DCShadow
ATT&CK: T1207 — Rogue Domain Controller
DCShadow is an Active Directory persistence and evasion technique where an attacker registers a rogue domain controller in the AD topology, then uses it to push arbitrary attribute changes to AD — bypassing standard security monitoring that watches legitimate DC event logs.
How DCShadow Works
Normal AD replication: DCs use the MS-DRSR (Directory Replication Service Remote Protocol) to synchronize changes. Any DC registered in AD can initiate replication.
DCShadow abuse:
- Register a rogue DC — create
nTDSDSAandServerobjects in the AD Sites and Services configuration partition to make a compromised machine appear as a DC - Push malicious changes — the rogue DC replicates attribute changes to legitimate DCs; these changes arrive via replication, not direct modification
- Clean up — remove the rogue DC objects after the changes are committed
Because the changes arrive via DC-to-DC replication rather than standard LDAP writes, they do not generate Event ID 4662/5136 (object modification events) on the legitimate DCs — they appear as normal replication.
Payload Examples
What can be injected via DCShadow:
| Payload | Effect |
|---|---|
Add SID to sIDHistory | Give account access to another domain's resources |
Set primaryGroupID | Change group membership without a group modification event |
Set adminCount = 1 | Move account into AdminSDHolder protection scope |
Modify msDS-KeyCredentialLink | Add shadow credentials for persistence |
| Modify ACLs on AD objects | Grant DCSync rights, WriteDACL, etc. |
Set servicePrincipalName | Register SPN for targeted Kerberoasting |
Set userAccountControl | Remove PREAUTH required → AS-REP Roasting target |
Tool: Mimikatz lsadump::dcshadow
# In a privileged shell on the target (needs Domain Admin or specific replication rights)

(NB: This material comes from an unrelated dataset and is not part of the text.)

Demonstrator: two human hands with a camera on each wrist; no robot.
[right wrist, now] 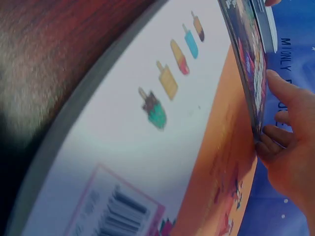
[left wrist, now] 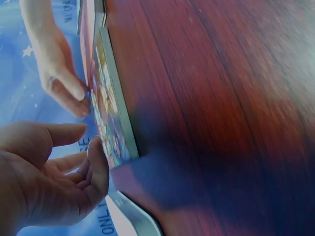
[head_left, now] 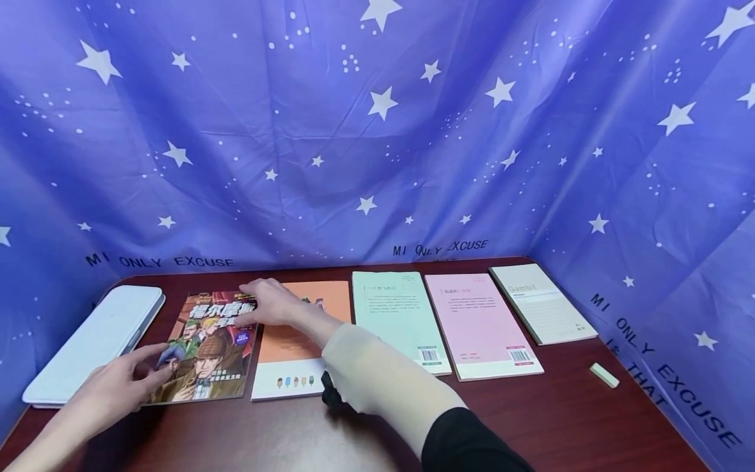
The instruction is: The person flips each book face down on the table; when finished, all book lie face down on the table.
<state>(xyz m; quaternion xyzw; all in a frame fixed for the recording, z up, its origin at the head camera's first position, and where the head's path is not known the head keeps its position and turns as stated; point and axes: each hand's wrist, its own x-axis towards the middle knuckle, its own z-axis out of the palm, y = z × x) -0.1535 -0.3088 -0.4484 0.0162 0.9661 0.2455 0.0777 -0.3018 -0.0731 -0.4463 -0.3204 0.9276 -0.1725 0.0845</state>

# Register the rogue DC (run as SYSTEM or DA)
mimikatz # lsadump::dcshadow /object:targetuser /attribute:SIDHistory /value:S-1-5-21-<old-domain>-500
# In a second Mimikatz instance with Domain Admin privileges:
mimikatz # lsadump::dcshadow /push
# The second instance triggers the replication push
DCShadow requires two simultaneous Mimikatz processes:
- One running as SYSTEM on the machine being registered as rogue DC
- One running with Domain Admin credentials to trigger the replication
Privilege Requirements
| Requirement | Detail |
|---|---|
| Register rogue DC objects | Domain Admin or write access to CN=Configuration partition |
| Push replication | Domain Admin or DS-Replication-Manage-Topology + DS-Replication-Synchronize rights |
| Effectively | Domain Admin equivalent required |
DCShadow is a post-exploitation persistence technique — not an initial access vector. An attacker needs Domain Admin before using it, then uses DCShadow to maintain persistence while evading detection.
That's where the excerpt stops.